▸ **INPUT FOR THIS TASK**:
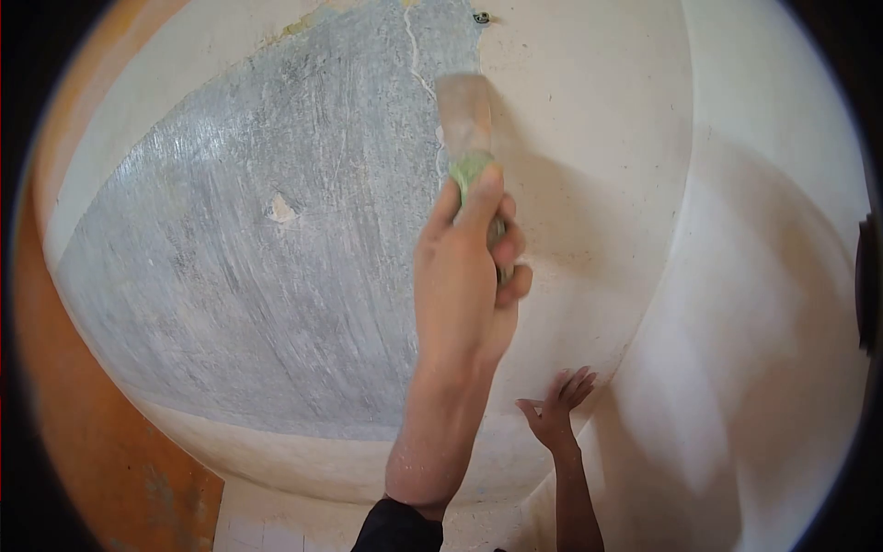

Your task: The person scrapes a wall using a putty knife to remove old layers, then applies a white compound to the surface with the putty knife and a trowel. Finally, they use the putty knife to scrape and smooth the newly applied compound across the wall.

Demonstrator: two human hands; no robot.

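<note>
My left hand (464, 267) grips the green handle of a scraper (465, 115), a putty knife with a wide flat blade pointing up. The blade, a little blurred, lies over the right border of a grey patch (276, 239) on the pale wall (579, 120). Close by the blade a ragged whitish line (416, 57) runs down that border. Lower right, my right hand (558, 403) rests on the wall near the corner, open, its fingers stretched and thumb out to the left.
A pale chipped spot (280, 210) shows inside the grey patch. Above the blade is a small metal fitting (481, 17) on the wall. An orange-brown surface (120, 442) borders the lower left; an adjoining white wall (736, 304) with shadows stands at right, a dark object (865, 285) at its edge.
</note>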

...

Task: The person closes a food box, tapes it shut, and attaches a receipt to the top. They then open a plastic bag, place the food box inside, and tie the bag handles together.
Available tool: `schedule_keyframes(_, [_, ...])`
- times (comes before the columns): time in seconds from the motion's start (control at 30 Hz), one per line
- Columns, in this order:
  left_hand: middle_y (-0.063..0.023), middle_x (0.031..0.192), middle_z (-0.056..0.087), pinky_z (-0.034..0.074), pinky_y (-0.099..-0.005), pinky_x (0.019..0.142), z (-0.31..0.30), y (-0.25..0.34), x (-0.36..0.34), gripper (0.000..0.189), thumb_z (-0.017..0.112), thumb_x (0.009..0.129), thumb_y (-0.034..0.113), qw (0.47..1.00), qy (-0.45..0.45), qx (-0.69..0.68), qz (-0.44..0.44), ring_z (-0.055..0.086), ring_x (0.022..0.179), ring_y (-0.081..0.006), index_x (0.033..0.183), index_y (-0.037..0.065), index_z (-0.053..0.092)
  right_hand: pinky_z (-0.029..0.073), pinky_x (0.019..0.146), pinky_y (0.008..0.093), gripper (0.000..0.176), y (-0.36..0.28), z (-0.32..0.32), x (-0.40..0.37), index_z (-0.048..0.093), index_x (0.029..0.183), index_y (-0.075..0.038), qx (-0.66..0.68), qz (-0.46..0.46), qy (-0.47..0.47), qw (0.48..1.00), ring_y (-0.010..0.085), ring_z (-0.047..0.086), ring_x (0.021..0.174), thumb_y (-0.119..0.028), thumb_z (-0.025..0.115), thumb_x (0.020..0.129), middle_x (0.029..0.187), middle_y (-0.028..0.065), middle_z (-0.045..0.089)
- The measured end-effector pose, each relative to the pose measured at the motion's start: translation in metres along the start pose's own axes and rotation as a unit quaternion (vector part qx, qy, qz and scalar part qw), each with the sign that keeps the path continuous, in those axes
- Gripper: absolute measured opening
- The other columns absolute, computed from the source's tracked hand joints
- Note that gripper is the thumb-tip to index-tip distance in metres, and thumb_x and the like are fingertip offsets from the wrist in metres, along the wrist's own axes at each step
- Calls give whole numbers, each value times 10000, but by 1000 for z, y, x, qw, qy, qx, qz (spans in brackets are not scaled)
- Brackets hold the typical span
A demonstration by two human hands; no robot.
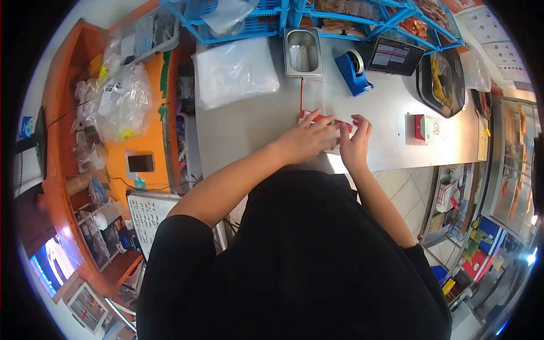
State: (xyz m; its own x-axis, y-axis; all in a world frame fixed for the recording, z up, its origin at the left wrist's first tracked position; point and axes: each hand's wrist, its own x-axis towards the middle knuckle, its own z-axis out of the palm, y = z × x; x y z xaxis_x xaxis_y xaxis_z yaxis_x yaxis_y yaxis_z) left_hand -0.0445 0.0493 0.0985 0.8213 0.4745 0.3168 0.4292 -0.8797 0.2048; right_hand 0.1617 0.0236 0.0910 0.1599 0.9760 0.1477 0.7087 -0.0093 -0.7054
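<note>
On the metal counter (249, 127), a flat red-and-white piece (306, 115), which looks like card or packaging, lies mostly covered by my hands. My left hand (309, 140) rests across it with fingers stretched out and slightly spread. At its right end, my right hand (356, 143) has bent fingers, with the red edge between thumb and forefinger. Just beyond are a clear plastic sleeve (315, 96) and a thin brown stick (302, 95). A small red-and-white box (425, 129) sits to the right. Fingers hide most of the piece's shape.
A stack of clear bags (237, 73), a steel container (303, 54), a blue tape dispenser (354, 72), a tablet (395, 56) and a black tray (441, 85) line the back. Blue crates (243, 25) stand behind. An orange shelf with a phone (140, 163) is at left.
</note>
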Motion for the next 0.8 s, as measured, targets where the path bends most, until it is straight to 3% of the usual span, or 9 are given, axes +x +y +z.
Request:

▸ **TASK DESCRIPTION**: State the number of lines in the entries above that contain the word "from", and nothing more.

▸ **RESPONSE TO THE TASK**: 3